Wählen ab 16 - ist Österreich ein Vorbild für andere Länder? Wählen bis zu einem bestimmten Alter?
- HAQ
- 3. Dez. 2019
- 3 Min. Lesezeit
Wählen in Österreich ist heutzutage easy: Per Briefwahl oder zum Wahllokal mit dem zugeschickten Dokument und einem Lichtbildausweis - Hauptsache man ist 16 oder älter und hat die österreichische Staatsbürgerschaft.
"Ach, die jungen Leute lassen sich doch so leicht manipulieren oder wählen den, der die coolste Frisur hat." - Das ist eine plumpe Aussage, schon klar, doch wie viel steckt dahinter? Sind Minderjährige zu jung, um zu wählen?
"Mann, wieso sollte ein 90-Jähriger wählen? Alte Menschen sollten nicht die Zukunft der neuen Generation bestimmen, denn sie sind mit komplett anderen Werten als wir aufgewachsen!" - diese Behauptung ist der ersten ziemlich ähnlich. Sollte es ein gesetzlich vorgeschriebene Höchstalter fürs Wählen geben?
Ich habe mich einen Tag lang damit beschäftigt, Leute aus unterschiedlichen Nationen und Altersgruppen auf Instagram zu fragen, ob Österreich ein Vorbild für andere Länder ist, da man hier schon ab 16 wählen kann. Viele Meinungen und Diskussionen haben sich daraus ergeben.
Befragt wurden junge Erwachsene aus Deutschland, Österreich und der Schweiz. Insgesamt haben mir 39 Jugendliche - egal ob wahlberechtigt oder nicht - eine klare Antwort gegeben.
23%, also neun Personen, sind dagegen, dass man z. B. auch in Deutschland unter 18 wählen kann.

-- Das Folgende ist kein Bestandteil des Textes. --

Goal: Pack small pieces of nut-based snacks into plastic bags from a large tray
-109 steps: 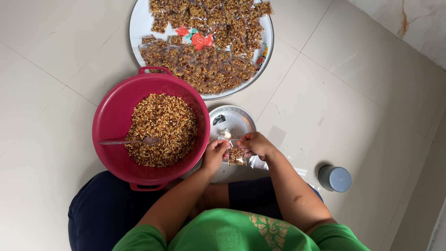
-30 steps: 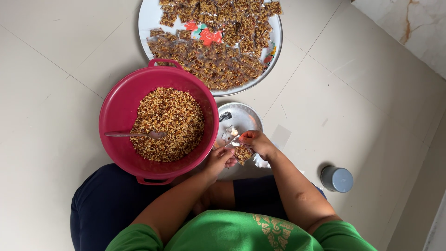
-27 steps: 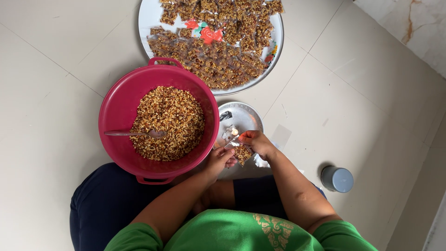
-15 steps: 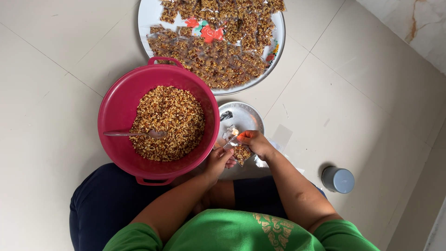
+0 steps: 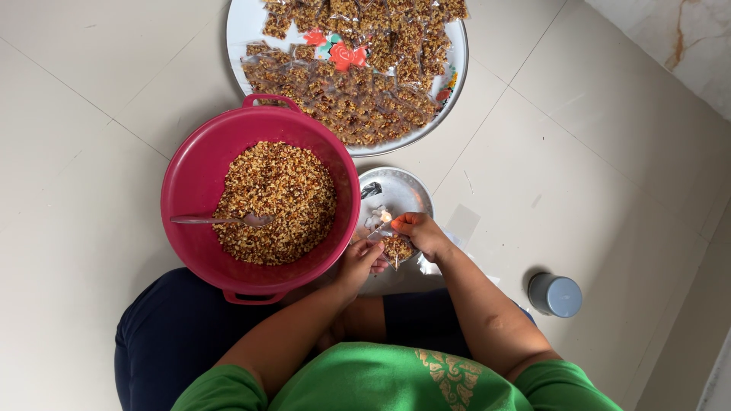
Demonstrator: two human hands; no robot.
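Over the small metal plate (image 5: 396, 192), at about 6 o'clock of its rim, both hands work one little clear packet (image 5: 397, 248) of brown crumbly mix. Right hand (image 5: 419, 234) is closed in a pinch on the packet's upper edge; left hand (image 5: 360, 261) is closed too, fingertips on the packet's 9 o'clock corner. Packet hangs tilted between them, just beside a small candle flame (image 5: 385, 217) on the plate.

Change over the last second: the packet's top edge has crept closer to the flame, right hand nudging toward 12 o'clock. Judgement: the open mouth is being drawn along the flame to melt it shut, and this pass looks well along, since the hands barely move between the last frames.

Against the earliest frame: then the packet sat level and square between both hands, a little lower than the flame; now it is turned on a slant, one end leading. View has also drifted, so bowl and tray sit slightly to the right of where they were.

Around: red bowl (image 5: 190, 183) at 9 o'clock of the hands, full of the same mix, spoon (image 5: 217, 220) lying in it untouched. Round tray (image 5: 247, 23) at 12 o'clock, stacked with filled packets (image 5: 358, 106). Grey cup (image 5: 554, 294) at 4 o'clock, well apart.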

Ein 18-Jähriger erklärte mir, er sei nicht dafür, da man in zwei Jahren oft seine Meinung komplett überdenke und sich für seine "alte Ansicht" schäme. Drei 16-Jährige begründeten dies damit, dass Jugendliche viel zu leicht zu manipulieren seien und sie eh nur grün wählten, weil die Medien die Rechten im schlechten Licht darstellten und sie keine Lust auf beispielsweise CO2-Steuer hätten.
Die eindeutige Mehrheit (77% - 30 Personen) war für die Senkung des Wahlalters in anderen Ländern. Eine 17-Jährige aus Deutschland schrieb mir einen langen Texten voller Pro-Argumente für das Wahlrecht für Minderjährige. Sie ist der Meinung, dass es keinen Brexit gäbe, hätten die Jugendlichen mitwählen dürfen. Sie fügte hinzu, dass es in Deutschland auch anders aussehe; nicht nur sie, sondern viele andere Minderjährige interessierten sich schon längst für Politik und hätten eine feste Meinung, die sie nicht nur durch Demonstrationen mitteilen wollten. Ein Junge, der erst seit kurzem das Wahlrecht hat, beklagte sich, weil er bei der letzten Wahl in Deutschland nicht teilnehmen durfte. Es ärgert ihn, dass man nicht auf die Jungen höre.
Zu der Wahlaltersgrenze haben nicht sehr viele Stellung genommen. Interessant war die Beobachtung aber trotzdem; die eher links Eingestellten sind für die Grenze, da sie der Meinung sind, dass die älteren Personen keine zeitgemäßen Werte vertreten. Die eher rechts Eingestellten sind dagegen, weil in einer Demokratie jeder das Recht haben sollte zu wählen.
Ich persönlich finde es sehr gut schon, mit 16 wählen zu dürfen. Die Reife muss nicht unbedingt mit dem Alter kommen. Natürlich sammelt man Erfahrung und ändert die Meinung im Laufe der Zeit - der eine kennt sich schon mit 14 aus, der andere nicht mal mit 40. Zudem macht sich jemand, der sich nicht sonderlich mit den unterschiedlichen Parteien auskennt, ohnedies nicht die Mühe, Sonntag in der Früh seine Stimme abzugeben. Jugendliche interessieren sich immer mehr und mehr für Politik, vor allem wenn man viel davon in der Schule hört.
Ich schätze mein Wahlrecht total und ich nutze es auch. Wenn man bedenkt, dass in anderen Ländern Minderjährige nicht wählen dürfen, erst vor 100 Jahren das Frauenwahlrecht eingeführt worden ist und dass z. B. meine Eltern nicht wählen dürfen, da sie keine österreichische Staatsbürgerschaft besitzen, kann man es nicht nachvollziehen, wenn jemand seine Stimme nicht abgibt, weil ihn „Politik nicht betrifft“.